Up to and including the line that contains "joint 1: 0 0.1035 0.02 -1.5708", reproduce every line exactly, beginning with the first line below.

BEGIN COLLECTED DATA

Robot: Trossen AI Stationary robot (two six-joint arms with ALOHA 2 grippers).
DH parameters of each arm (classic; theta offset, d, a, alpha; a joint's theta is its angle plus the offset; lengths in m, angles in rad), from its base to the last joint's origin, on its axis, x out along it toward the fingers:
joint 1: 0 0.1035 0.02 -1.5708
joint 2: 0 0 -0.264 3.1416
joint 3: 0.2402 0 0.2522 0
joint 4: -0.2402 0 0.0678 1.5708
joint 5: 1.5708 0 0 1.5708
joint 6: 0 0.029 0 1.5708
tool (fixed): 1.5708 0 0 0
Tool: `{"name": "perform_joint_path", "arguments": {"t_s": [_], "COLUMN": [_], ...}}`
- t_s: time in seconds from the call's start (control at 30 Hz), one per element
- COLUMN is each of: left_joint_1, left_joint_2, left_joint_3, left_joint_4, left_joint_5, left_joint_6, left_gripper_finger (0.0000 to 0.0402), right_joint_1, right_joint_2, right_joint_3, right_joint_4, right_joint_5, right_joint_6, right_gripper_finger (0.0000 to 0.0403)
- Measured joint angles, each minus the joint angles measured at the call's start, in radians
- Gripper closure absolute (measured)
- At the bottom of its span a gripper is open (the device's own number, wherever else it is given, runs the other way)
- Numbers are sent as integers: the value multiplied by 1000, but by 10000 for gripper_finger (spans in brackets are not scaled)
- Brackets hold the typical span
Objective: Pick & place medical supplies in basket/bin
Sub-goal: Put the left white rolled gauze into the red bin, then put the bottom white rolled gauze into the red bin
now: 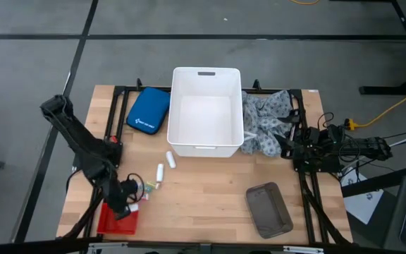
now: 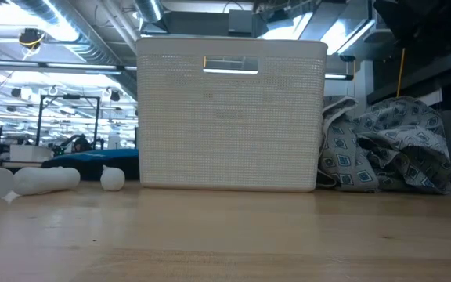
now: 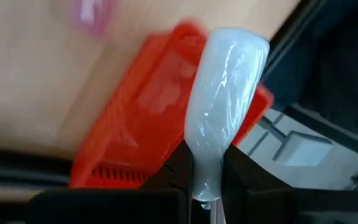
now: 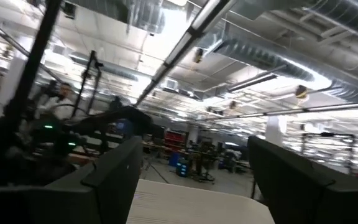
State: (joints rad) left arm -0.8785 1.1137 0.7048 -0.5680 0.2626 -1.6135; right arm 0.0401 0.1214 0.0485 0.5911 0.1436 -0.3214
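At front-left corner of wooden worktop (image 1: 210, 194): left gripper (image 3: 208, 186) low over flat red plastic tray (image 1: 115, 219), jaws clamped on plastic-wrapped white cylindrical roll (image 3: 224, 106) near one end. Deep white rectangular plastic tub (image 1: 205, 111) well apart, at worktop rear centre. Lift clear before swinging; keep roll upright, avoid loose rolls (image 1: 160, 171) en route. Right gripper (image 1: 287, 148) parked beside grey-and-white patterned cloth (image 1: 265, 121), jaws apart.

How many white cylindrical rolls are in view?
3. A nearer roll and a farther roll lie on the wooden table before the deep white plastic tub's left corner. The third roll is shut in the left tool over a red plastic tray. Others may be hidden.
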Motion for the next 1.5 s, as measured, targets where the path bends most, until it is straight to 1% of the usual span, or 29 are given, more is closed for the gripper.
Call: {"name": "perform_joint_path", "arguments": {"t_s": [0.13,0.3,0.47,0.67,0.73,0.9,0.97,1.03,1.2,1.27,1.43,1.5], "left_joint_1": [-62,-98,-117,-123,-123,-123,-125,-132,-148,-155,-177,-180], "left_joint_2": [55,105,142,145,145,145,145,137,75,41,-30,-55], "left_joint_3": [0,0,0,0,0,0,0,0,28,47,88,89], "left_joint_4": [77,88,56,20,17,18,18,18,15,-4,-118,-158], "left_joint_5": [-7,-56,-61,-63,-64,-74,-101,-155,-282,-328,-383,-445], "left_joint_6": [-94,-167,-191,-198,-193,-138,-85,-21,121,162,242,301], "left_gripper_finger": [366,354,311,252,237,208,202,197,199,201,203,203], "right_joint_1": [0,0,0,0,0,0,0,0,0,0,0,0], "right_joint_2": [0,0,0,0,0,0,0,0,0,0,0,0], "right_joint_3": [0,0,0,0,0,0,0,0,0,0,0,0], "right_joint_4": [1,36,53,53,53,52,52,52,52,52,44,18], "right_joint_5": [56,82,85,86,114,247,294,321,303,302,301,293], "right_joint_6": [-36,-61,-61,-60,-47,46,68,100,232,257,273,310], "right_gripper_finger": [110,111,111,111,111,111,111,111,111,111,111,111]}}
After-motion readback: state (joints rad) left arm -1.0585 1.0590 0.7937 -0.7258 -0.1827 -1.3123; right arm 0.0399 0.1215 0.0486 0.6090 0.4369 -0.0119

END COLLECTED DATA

TASK RESPONSE =>
Robot: Trossen AI Stationary robot (two six-joint arms with ALOHA 2 grippers).
DH parameters of each arm (classic; theta offset, d, a, alpha; a joint's theta is its angle plus the offset; lengths in m, angles in rad), from its base to the last joint's origin, on its axis, x out along it toward the fingers:
joint 1: 0 0.1035 0.02 -1.5708

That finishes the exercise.